Create an Orcasound data catalogue and facilitate data access

valentina-s commented 1 year ago

This project aims to facilitate Orcasound Data Access. Orcasound data is part of the Registry of Open Data on AWS. Due to the streaming structure of the data (small .ts files), it can be a bit hard for a newcomer to query the data. The goal of this project is to improve the quality of the Orcasound data by following the FAIR(Findability, Accessibility, Interoperability, and Reuse) principles for scientific digital assets. The aim is to build a data catalogue and a user friendly package to facilitate the access and abstract the dependence on the data structure which may change in the future. Useful features will be the ability to quickly identify when data are available and retrieve audio based on node, time range, time frequency, etc. into a desired output format. The orca-hls-utils package has some of this functionality and would benefit from more abstraction, testing, documentation. Many other projects will benefit from this package.

Expected outcomes: A Python package to ease access for free, open Orcasound audio data.

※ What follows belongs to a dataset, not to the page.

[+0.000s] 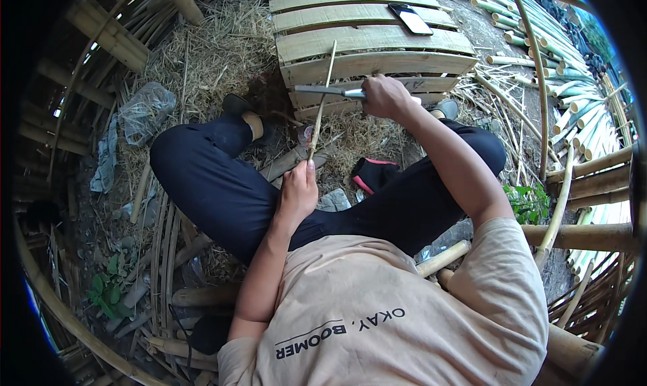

Required Skills: Object Oriented Python, Project Packaging

Bonus Skills: ffmpeg, Cloud Computing, experience working with large datasets

Mentors: Valentina, Scott

Difficulty level: Hard

Project Size: 175 or 350 h

Resources: OOIPY: a package for accessing data from Ocean Observatories Initiative Amazon S3 Inventory: a service to create an inventory catalogue for data on Amazon S3 which can be automatically updated and stored in csv or parquet format. ffspec: Python package to interface with different filesystems in the same way

Points to consider in your proposal:

How would you optimize for accessing many small files? Can you parallelize some operations? Can you isolate the dependence on the cloud provider? Can access to a catalogue abstract and speed up the data access? Can some data be cached? What would be the API?

Getting Started: Get acquainted yourself with the Orcasound data on AWS: access.md Look through these notebooks experimenting with accessing data. Compare the performance reading data directly with orca-hls-utils vs through the parquet catalogues. Can you make some speed improvements?

scottveirs commented 7 months ago

@vaibhavmehrotraml @ttan06 @zprice12

@paulcretu As we consider this issue further and also revise orcanode code this year, it may be worth re-visiting the file naming convention and size/duration for the FLAC data in the archive-orcasound-net S3 bucket.

Are there ways we can align with the BCHN file naming conventions at the same time we re-organize Orcasound data access to optimize ambient-sound-analysis efficiency (e.g. parallelization, cost)?

scottveirs commented 7 months ago

Here are a few related discussions, issues, and places where hls-utils are used:

2023 discussion of a new audio data naming scheme for Orcasound (including potential alignment with the BCHN formats used by @ben-hendricks )
2018 issue in orcanode seeking human-readable file names (which guided initial decisions about the FLAC filenames that we've been generating for the last 12 months at Port Townsend as an experiment in lossless streaming and associated costs)
The OrcaHello live inference system accesses the HLS streams via the PrepareDataForPredictionExplorer.py script.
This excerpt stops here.